(SUPPLIED INFORMATION Opens)

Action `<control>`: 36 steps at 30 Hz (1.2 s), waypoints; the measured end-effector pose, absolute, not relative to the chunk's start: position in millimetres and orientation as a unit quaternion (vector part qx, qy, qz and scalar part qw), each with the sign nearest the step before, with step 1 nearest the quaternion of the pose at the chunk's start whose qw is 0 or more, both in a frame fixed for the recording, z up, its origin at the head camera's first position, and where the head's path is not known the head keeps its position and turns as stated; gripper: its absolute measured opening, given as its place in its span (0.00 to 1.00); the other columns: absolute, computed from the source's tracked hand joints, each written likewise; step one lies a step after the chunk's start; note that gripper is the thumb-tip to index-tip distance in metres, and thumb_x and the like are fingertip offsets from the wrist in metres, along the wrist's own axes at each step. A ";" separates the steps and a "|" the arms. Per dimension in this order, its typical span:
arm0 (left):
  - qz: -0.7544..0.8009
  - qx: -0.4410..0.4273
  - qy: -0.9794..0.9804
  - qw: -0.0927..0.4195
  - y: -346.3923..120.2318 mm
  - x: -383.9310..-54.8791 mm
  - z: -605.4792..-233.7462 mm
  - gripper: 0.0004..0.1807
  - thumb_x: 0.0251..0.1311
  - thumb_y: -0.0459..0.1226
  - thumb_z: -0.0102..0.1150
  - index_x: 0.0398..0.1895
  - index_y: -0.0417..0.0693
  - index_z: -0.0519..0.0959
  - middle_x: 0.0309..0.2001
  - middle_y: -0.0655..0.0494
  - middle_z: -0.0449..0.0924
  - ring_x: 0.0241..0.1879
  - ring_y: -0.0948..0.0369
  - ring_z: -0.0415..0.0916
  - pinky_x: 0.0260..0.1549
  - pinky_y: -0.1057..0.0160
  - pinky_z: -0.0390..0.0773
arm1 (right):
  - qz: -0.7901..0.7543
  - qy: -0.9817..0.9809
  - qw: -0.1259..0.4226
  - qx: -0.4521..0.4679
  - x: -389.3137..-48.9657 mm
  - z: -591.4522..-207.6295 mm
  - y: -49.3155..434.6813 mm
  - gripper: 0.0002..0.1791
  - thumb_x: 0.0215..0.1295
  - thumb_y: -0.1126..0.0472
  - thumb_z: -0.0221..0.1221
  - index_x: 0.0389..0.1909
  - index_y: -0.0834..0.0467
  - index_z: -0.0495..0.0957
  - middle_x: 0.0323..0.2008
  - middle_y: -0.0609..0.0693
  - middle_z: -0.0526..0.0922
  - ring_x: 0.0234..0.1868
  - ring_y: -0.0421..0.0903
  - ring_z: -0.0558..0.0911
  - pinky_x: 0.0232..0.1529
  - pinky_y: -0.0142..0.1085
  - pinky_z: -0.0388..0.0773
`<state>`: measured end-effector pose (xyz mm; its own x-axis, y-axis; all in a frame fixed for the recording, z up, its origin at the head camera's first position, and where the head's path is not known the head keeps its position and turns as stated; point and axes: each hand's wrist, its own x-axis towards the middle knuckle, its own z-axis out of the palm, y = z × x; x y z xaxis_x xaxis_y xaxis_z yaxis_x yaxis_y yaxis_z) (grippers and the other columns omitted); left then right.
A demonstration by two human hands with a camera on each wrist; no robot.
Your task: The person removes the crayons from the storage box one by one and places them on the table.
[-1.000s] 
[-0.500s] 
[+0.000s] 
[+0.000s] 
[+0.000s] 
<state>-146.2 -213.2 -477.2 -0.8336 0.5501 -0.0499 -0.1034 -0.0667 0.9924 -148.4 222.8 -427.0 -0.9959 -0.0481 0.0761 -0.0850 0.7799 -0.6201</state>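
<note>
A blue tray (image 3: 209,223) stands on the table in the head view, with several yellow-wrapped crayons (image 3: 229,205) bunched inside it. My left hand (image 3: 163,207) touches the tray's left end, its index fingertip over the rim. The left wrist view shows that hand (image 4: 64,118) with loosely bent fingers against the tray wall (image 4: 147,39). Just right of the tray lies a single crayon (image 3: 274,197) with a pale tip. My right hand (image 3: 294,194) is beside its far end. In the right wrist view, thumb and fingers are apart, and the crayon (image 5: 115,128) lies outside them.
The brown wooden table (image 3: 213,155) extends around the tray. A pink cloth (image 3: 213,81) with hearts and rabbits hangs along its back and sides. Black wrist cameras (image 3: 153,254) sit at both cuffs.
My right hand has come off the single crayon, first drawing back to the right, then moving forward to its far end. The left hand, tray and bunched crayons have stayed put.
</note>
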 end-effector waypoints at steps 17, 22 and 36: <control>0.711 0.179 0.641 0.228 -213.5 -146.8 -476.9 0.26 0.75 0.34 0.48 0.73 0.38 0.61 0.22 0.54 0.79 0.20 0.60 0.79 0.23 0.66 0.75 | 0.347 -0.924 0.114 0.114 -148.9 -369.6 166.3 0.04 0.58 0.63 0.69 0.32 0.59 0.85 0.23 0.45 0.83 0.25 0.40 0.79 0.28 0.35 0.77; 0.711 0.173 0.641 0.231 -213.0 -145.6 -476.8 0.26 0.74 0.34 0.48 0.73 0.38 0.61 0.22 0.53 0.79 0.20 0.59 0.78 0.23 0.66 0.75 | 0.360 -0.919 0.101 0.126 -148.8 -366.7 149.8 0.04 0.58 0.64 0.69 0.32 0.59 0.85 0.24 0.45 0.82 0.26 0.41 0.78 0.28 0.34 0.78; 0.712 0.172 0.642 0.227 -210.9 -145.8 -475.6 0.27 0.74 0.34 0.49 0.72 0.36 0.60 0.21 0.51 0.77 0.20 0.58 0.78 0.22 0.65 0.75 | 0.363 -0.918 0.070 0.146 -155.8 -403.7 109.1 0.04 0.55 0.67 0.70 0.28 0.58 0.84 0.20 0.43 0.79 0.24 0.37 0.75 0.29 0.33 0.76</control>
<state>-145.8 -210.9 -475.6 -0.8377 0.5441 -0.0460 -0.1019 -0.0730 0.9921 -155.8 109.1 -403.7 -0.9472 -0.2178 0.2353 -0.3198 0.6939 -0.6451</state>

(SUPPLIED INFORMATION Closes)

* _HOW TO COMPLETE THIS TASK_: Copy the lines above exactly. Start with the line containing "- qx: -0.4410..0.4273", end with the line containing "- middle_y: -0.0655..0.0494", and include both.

* _TASK SOLUTION_:
  - qx: -0.4410..0.4273
  - qy: -0.9794..0.9804
  - qw: -0.0927..0.4195
  - y: -346.3923..120.2318 mm
  - x: -383.9310..-54.8791 mm
  - z: -605.4792..-233.7462 mm
  - gripper: 0.0004..0.1807
  - thumb_x: 0.0251..0.1311
  - thumb_y: -0.0459..0.1226
  - thumb_z: -0.0102..0.1150
  - index_x: 0.0398..0.1895
  - index_y: -0.0417..0.0693
  - index_z: -0.0519..0.0959
  - middle_x: 0.0309..0.2001
  - middle_y: -0.0655..0.0494

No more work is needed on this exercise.